11. BOARD MEETING/GENERAL MEETING
During the year, 05(Five) meetings of the Board of Directors were held dated 30th
May, 2022, 26th August, 2022, 19th October, 2022, 14th
November and 2022, 20th February, 2022 and Annual General Meeting of the
Company was held on the 28 th September 2022 and Extra Ordinary General Meeting
is held on 12th November, 2022.
12. AUDIT COMMITTEE
During the period under review, 05 (Five) Meetings were held.
As on 31st March, 2023, the Audit Committee comprises as follows;
Mr. Paresh Jain- Chairman (Resigned on 19th October, 2022)
Mr. Shaileshkumar Madanlal Vora - Chairman (Appointed14th November 2022
Onwards)
Mr. Tanam Vijay Thakkar- Member Mrs. Sony Keishing- Member
During the financial year 2022-2023, there were no instances of non-acceptance of any
recommendation of the Audit Committee by the Board of Directors.
13. NOMINATION AND REMUNERATION COMMITTEE
During the period under review, 02 (Two) Meetings were held.
As on 31st March, 2023, the Nomination and Remuneration Committee comprises
as follows;
Mr. Paresh Jain- Chairman (Resigned on 19th October, 2022)
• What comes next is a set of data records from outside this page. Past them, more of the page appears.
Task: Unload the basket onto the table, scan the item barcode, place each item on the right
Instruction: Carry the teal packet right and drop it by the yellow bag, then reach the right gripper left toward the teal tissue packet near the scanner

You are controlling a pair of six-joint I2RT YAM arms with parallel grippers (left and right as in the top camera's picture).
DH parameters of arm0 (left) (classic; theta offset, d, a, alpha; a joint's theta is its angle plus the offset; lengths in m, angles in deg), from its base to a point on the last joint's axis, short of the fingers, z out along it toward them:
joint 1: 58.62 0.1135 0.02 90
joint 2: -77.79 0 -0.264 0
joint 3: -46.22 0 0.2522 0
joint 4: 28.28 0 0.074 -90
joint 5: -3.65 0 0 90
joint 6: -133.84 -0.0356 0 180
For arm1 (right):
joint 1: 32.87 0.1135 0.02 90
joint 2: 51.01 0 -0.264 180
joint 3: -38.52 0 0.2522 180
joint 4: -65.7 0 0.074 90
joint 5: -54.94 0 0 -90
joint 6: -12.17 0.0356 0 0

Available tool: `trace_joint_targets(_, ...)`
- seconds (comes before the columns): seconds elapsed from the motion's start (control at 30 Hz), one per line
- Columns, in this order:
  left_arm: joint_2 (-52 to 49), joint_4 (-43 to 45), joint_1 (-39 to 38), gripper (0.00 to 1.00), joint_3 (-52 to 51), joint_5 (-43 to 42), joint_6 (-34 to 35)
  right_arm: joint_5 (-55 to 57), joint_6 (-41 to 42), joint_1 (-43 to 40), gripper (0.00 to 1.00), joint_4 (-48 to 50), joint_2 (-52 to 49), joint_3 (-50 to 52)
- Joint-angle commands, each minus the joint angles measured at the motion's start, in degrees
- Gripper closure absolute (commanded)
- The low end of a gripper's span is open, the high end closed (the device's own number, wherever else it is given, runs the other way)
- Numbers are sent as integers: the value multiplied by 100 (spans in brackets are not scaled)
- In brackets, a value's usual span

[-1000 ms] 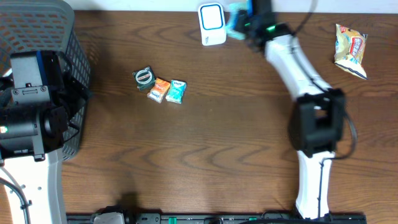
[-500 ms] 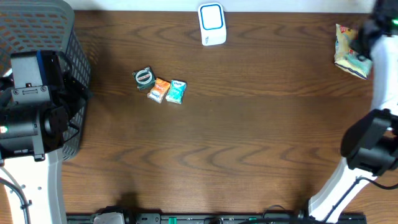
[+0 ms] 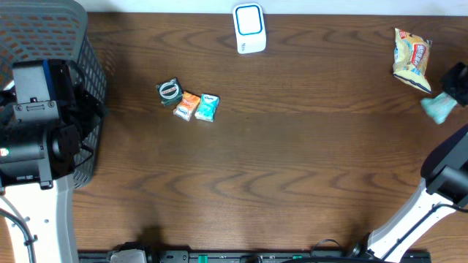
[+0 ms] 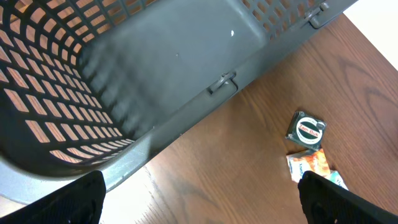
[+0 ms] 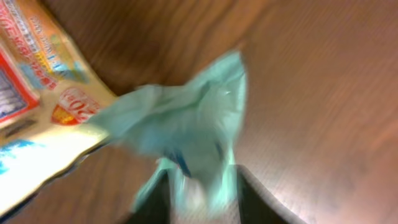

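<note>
Scanner [image 3: 249, 28] top centre, teal packet [image 3: 439, 108] far right.
Left fingers [image 4: 68, 202] stood spread wide and empty above the grey basket [image 3: 80, 44]. The teal packet sat just below the snack bag [image 3: 411, 58], between the right fingers [image 5: 264, 202]; blur hid whether they gripped it.

The teal packet [image 5: 186, 130] is a blur up close. The snack bag [image 5: 37, 124] runs off the left edge, print unreadable.
</note>
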Motion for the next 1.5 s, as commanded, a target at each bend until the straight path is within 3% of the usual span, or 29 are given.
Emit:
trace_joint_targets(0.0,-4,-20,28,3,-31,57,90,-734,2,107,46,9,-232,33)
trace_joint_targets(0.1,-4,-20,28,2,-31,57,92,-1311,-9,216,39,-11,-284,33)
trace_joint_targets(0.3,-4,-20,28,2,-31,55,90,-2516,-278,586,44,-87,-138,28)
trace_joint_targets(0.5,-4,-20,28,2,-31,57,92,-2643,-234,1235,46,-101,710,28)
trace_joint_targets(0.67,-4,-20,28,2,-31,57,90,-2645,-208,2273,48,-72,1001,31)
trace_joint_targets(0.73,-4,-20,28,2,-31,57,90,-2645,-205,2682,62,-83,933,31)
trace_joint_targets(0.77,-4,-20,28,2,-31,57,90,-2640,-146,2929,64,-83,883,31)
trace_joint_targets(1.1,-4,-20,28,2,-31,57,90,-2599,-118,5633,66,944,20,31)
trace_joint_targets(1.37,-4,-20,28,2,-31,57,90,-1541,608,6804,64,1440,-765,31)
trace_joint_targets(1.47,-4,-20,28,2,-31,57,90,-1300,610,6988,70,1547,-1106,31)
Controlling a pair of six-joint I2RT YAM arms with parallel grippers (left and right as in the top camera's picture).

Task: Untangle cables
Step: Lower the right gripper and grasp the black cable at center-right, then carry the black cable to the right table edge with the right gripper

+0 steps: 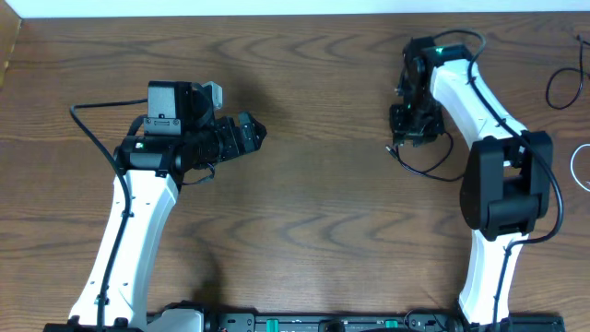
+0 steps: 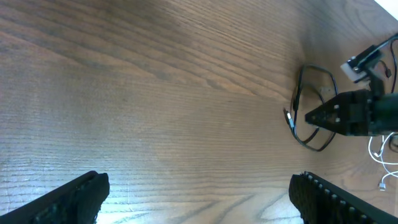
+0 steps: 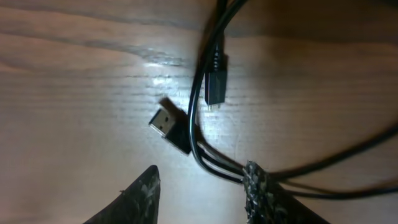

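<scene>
A thin black cable (image 1: pixel 430 168) lies looped on the wooden table just below my right gripper (image 1: pixel 408 132), which points down at it. In the right wrist view its USB plug (image 3: pixel 169 128) and small plug (image 3: pixel 216 87) lie side by side, and its strands run against the right finger (image 3: pixel 258 190). My right gripper (image 3: pixel 202 186) is open, with bare wood in the gap. The white cable (image 1: pixel 580 166) lies at the table's right edge. My left gripper (image 1: pixel 260 134) hovers wide open over bare wood, far left of the black cable (image 2: pixel 310 107). It holds nothing.
Another thin black cord (image 1: pixel 559 86) loops at the far right near the table's back edge. The white cable (image 2: pixel 382 157) lies behind the right gripper (image 2: pixel 336 116) in the left wrist view. Both arm bases stand at the front edge.
</scene>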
Mr. Shaileshkumar Madanlal Vora - Chairman (Appointed14th November 2022
Onwards)
Mr. Tanam Vijay Thakkar- Member Mrs. Sony Keishing- Member
The Board has, on the recommendation of the Nomination & Remuneration Committee
formulated Nomination and Remuneration Policy for determining the criteria for determining
qualifications, positive attributes and independence of a director and also criteria for
determining the remuneration of directors, key managerial personnel and other employees.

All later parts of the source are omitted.